# EXERCISE GOAL:
Produce the tally of lines in the material below that hold "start", without anything else.

* * * * * * *

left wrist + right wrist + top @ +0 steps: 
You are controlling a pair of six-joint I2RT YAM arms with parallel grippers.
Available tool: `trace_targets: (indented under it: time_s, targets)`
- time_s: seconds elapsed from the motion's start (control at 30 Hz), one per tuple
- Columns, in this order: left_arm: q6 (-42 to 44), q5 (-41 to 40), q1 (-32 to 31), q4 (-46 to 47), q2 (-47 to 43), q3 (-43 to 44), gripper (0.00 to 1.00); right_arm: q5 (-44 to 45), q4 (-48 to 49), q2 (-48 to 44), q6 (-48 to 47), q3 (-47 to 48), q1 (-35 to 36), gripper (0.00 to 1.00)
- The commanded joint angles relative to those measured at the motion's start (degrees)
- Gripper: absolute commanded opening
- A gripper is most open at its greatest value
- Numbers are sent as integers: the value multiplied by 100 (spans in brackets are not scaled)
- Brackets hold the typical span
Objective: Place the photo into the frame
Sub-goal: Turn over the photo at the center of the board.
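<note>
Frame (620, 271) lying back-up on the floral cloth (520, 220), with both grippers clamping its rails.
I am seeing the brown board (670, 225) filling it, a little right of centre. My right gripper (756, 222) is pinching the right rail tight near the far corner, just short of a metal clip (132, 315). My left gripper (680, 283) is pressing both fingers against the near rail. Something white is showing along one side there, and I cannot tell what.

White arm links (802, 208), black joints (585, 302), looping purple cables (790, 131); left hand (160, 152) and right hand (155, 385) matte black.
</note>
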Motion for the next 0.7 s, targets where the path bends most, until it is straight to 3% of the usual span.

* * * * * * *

# TASK SOLUTION:
2